-- What the exercise asks --
Every entry is to be transcribed as it stands. Images stay out.

Segment Start: Available records

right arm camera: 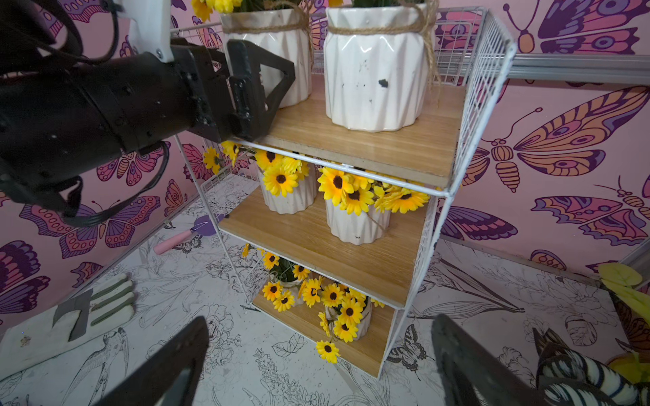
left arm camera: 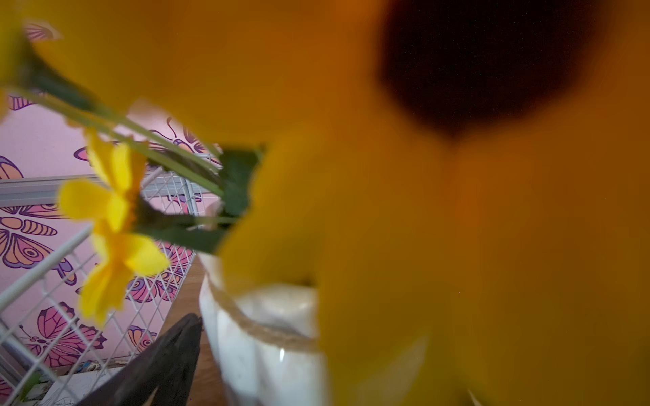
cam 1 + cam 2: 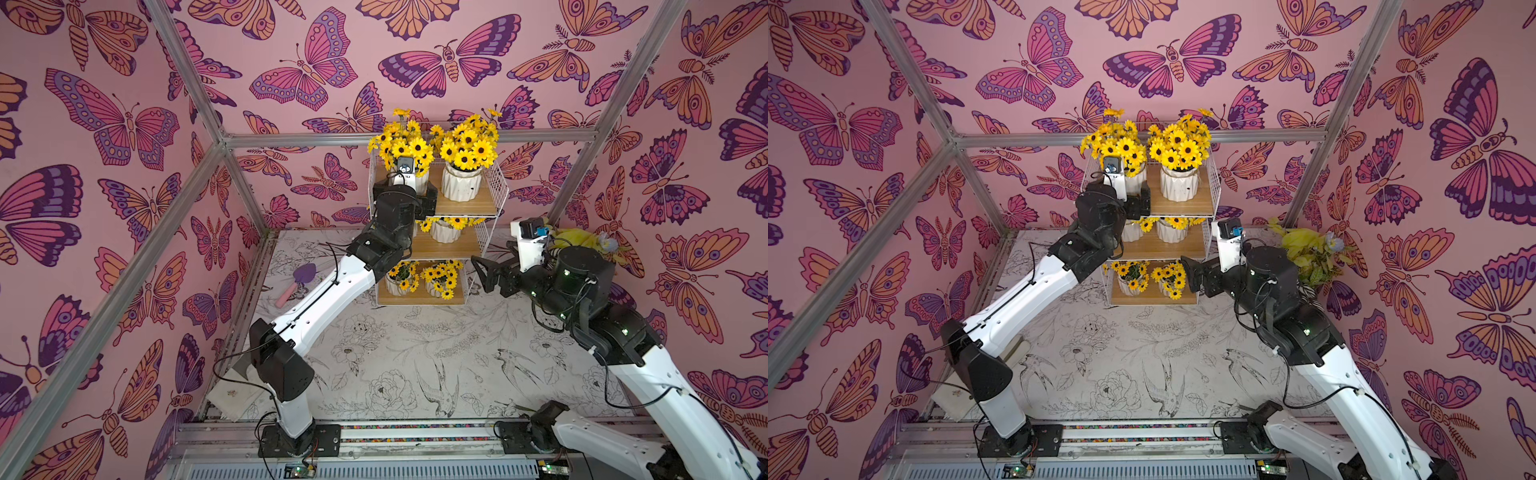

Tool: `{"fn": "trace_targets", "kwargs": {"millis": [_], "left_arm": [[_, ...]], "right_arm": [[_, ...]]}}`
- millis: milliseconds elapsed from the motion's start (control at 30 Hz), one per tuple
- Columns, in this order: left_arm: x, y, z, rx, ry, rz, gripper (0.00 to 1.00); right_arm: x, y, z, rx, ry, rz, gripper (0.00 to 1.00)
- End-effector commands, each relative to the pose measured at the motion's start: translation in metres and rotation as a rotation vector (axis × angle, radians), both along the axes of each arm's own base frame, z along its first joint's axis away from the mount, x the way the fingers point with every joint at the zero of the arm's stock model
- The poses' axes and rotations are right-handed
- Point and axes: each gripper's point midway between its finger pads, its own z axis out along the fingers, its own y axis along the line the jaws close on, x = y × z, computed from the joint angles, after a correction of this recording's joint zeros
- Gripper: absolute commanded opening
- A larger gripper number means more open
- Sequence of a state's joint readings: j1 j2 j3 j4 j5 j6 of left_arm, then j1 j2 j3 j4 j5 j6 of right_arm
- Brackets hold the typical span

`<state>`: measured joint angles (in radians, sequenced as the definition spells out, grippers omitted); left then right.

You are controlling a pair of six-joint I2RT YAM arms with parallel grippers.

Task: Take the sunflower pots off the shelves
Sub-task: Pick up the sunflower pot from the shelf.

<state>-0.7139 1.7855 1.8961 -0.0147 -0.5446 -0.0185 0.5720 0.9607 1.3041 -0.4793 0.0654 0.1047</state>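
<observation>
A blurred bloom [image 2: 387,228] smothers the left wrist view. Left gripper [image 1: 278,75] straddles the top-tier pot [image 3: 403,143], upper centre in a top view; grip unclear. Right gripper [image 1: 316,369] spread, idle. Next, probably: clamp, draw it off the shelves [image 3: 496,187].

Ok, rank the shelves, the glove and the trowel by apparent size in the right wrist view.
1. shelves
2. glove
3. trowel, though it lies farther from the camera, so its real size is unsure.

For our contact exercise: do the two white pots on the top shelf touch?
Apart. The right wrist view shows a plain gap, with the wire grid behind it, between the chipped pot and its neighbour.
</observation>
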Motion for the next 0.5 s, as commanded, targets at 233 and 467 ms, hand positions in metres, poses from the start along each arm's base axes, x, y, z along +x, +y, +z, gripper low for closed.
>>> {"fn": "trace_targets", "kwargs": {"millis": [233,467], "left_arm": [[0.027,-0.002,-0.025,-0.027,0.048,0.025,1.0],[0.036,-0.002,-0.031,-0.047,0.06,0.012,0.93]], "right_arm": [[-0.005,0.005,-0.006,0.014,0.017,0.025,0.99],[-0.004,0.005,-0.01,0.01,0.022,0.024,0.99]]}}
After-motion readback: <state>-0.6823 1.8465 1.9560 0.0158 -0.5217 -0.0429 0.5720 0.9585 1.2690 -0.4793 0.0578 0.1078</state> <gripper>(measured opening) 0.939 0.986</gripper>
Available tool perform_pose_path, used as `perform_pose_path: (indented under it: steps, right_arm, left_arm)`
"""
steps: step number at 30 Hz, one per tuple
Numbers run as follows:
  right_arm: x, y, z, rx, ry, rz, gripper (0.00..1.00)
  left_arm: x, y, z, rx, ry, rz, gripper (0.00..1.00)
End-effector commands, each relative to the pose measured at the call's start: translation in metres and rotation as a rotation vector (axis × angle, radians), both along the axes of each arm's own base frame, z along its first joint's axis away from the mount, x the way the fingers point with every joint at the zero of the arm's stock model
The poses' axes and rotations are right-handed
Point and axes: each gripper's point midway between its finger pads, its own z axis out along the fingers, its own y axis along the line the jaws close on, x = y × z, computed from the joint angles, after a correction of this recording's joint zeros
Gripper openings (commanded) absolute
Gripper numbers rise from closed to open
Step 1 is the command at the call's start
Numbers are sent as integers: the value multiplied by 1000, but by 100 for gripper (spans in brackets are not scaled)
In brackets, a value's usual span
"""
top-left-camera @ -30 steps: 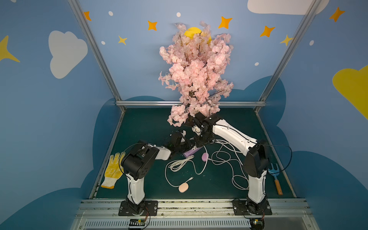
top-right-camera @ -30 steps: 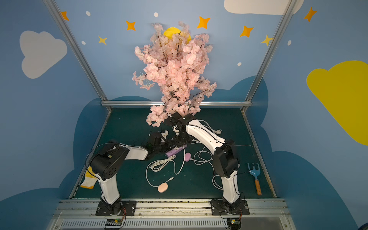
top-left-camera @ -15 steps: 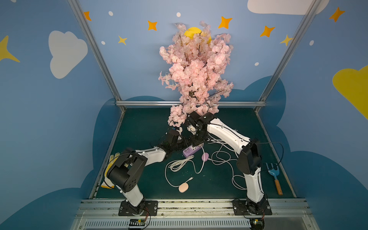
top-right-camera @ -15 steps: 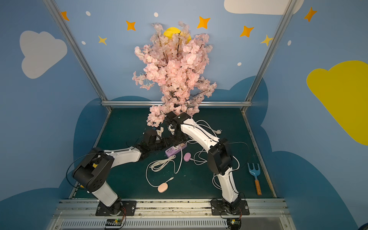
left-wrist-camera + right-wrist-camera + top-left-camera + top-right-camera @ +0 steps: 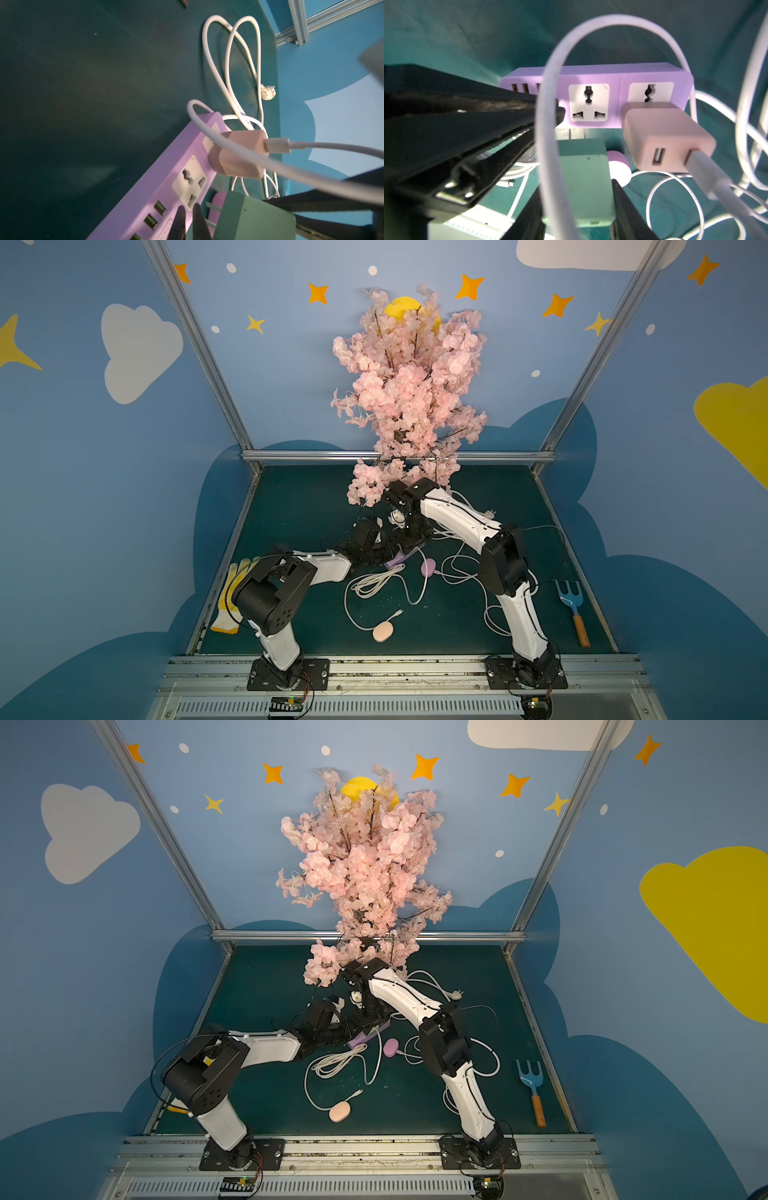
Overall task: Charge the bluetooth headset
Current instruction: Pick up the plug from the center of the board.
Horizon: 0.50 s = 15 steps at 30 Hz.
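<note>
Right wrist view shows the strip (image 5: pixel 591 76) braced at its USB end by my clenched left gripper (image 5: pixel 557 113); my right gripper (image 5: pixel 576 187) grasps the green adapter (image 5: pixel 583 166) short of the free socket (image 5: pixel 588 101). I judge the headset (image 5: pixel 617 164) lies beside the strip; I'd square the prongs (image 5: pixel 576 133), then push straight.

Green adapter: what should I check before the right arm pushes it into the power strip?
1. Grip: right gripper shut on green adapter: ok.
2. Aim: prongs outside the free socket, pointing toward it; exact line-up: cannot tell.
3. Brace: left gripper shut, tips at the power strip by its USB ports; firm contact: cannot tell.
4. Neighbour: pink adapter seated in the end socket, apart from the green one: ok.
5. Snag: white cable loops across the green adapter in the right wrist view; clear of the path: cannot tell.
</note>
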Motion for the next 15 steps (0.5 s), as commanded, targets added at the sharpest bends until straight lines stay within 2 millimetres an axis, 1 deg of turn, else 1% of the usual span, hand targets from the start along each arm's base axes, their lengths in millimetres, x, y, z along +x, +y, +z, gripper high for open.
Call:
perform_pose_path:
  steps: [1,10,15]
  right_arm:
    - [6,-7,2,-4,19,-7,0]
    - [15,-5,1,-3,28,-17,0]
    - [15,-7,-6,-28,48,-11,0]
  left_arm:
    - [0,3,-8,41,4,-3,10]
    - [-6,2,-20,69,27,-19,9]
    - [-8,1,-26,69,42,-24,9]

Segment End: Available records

-- Solution for this problem --
right arm camera: 
left arm camera: 
cam 1 + cam 2: 

Tool: `{"fn": "trace_targets", "kwargs": {"millis": [_], "left_arm": [[_, ...]], "right_arm": [[_, ...]]}}`
- millis: milliseconds elapsed from the motion's start (control at 30 Hz), one per tuple
- Columns, in this order: left_arm: x, y, z, rx, ry, rz, gripper (0.00 to 1.00); right_arm: x, y, z, rx, ry, rz, gripper (0.00 to 1.00)
- End-effector commands, each relative to the pose measured at the motion's start: translation in metres and rotation as a rotation vector (axis × angle, radians), both along the axes of each arm's own base frame, z along its first joint's axis away from the mount, x the way the fingers point with every joint at the zero of the arm's stock model
- The poses' axes and rotations are right-handed
- Point and axes: each gripper's point midway between its finger pads, its own z axis out along the fingers, its own y axis along the line the jaws close on, x = y × z, computed from the joint angles, after a correction of this recording's joint zeros
- Gripper: absolute commanded opening
- A larger gripper number means more open
- Sequence of a state's joint readings: j1 j2 j3 j4 j5 j6 of left_arm, then j1 j2 j3 j4 j5 j6 of right_arm
- Brackets hold the typical span

`<state>`: measured joint angles (in radians, sequenced as the definition spells out, grippers omitted); left then right.

You are controlling a pair of six-joint I2RT YAM arms with parallel grippers.

Task: Take the sunflower pots off the shelves
Sub-task: Pick up the sunflower pot from the shelf.

<state>-0.7139 1.7855 1.8961 -0.0147 -0.5446 -0.0185 0.5720 0.9607 1.3041 -0.4793 0.0654 0.1047</state>
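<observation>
A blurred bloom [image 2: 387,228] smothers the left wrist view. Left gripper [image 1: 278,75] straddles the top-tier pot [image 3: 403,143], upper centre in a top view; grip unclear. Right gripper [image 1: 316,369] spread, idle. Next, probably: clamp, draw it off the shelves [image 3: 496,187].

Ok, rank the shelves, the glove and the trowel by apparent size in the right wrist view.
1. shelves
2. glove
3. trowel, though it lies farther from the camera, so its real size is unsure.

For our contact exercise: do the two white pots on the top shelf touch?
Apart. The right wrist view shows a plain gap, with the wire grid behind it, between the chipped pot and its neighbour.
</observation>
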Motion for the next 0.5 s, as commanded, targets at 233 and 467 ms, hand positions in metres, poses from the start along each arm's base axes, x, y, z along +x, +y, +z, gripper low for closed.
>>> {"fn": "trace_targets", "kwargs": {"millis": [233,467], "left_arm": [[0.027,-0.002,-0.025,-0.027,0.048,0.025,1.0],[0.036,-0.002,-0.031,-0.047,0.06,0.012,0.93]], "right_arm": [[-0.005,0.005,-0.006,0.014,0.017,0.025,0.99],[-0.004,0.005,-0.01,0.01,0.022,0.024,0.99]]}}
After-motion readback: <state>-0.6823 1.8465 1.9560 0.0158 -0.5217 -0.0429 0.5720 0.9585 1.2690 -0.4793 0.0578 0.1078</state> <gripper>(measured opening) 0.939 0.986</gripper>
Available tool perform_pose_path, used as `perform_pose_path: (indented under it: steps, right_arm, left_arm)`
"""
steps: step number at 30 Hz, one per tuple
Numbers run as follows:
  right_arm: x, y, z, rx, ry, rz, gripper (0.00..1.00)
  left_arm: x, y, z, rx, ry, rz, gripper (0.00..1.00)
End-effector commands, each relative to the pose measured at the call's start: translation in metres and rotation as a rotation vector (axis × angle, radians), both along the axes of each arm's own base frame, z along its first joint's axis away from the mount, x the way the fingers point with every joint at the zero of the arm's stock model
The poses' axes and rotations are right-handed
Point and axes: each gripper's point midway between its finger pads, its own z axis out along the fingers, its own y axis along the line the jaws close on, x = y × z, computed from the joint angles, after a correction of this recording's joint zeros
Gripper openings (commanded) absolute
Gripper numbers rise from closed to open
Step 1 is the command at the call's start
Numbers are sent as integers: the value multiplied by 1000, but by 100 for gripper (spans in brackets are not scaled)
In brackets, a value's usual span
"""
top-left-camera @ -30 steps: 
top-right-camera @ -30 steps: 
top-left-camera @ -15 steps: 
top-right-camera @ -15 steps: 
left-wrist-camera + right-wrist-camera + top-left-camera + top-right-camera @ +0 steps: 
Overall task: Charge the bluetooth headset
Current instruction: Pick up the plug from the center of the board.
Horizon: 0.50 s = 15 steps at 30 Hz.
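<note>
Right wrist view shows the strip (image 5: pixel 591 76) braced at its USB end by my clenched left gripper (image 5: pixel 557 113); my right gripper (image 5: pixel 576 187) grasps the green adapter (image 5: pixel 583 166) short of the free socket (image 5: pixel 588 101). I judge the headset (image 5: pixel 617 164) lies beside the strip; I'd square the prongs (image 5: pixel 576 133), then push straight.

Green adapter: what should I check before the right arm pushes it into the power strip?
1. Grip: right gripper shut on green adapter: ok.
2. Aim: prongs outside the free socket, pointing toward it; exact line-up: cannot tell.
3. Brace: left gripper shut, tips at the power strip by its USB ports; firm contact: cannot tell.
4. Neighbour: pink adapter seated in the end socket, apart from the green one: ok.
5. Snag: white cable loops across the green adapter in the right wrist view; clear of the path: cannot tell.
</note>
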Motion for the next 15 steps (0.5 s), as commanded, targets added at the sharpest bends until straight lines stay within 2 millimetres an axis, 1 deg of turn, else 1% of the usual span, hand targets from the start along each arm's base axes, their lengths in millimetres, x, y, z along +x, +y, +z, gripper high for open.
Call:
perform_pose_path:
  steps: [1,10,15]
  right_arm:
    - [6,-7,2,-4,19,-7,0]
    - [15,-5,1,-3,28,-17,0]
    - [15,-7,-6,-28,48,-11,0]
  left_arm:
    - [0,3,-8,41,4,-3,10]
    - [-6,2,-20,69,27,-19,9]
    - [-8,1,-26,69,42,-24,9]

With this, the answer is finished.